== The task ==
Each line in the material below, starting at the one that contains "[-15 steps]" and ending at the one that contains "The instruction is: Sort", should be repeated exactly; the pictures should not.

== Information supplied ==
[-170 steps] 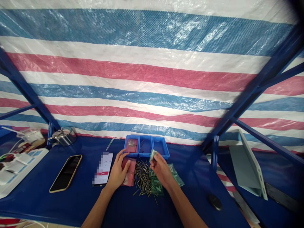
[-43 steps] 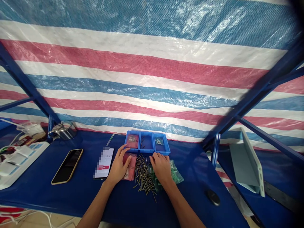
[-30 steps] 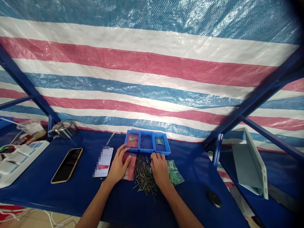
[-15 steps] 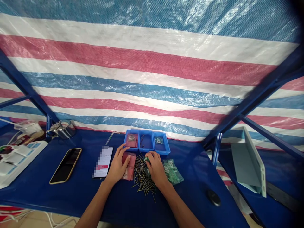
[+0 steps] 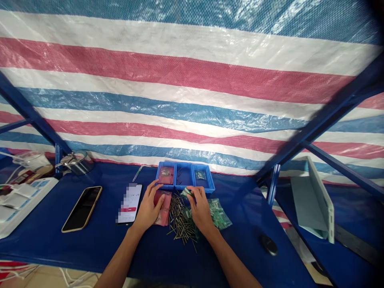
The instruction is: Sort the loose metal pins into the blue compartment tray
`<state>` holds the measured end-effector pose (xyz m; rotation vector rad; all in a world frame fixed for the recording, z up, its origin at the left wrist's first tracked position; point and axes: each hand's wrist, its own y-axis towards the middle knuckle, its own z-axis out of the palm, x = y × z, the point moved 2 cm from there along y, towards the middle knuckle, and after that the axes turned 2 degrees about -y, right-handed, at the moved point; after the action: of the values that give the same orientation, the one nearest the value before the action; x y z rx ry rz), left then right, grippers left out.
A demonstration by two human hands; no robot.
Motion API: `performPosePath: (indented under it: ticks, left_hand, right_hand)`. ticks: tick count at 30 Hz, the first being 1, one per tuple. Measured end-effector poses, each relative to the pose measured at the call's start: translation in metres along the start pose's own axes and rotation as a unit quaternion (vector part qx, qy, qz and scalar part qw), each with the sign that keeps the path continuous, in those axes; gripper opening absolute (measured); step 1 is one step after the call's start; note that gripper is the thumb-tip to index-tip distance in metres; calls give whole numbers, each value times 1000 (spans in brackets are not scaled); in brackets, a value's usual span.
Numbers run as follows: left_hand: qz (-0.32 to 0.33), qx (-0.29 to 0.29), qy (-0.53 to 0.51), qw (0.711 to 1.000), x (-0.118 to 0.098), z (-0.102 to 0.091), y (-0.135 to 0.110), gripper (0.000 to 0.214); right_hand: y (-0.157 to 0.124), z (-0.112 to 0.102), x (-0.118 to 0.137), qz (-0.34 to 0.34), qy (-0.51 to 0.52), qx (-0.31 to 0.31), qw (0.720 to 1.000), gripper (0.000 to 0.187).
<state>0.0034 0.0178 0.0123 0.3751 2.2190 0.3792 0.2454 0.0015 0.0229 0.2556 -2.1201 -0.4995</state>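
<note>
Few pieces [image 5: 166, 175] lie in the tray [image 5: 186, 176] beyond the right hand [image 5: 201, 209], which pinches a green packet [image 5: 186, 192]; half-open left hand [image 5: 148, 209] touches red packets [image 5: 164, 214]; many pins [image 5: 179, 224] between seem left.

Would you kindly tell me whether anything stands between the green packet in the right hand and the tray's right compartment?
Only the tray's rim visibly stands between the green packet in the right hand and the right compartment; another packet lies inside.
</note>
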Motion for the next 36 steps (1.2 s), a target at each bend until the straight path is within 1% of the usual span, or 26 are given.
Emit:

== Written response ==
[-15 steps] 
[+0 steps] 
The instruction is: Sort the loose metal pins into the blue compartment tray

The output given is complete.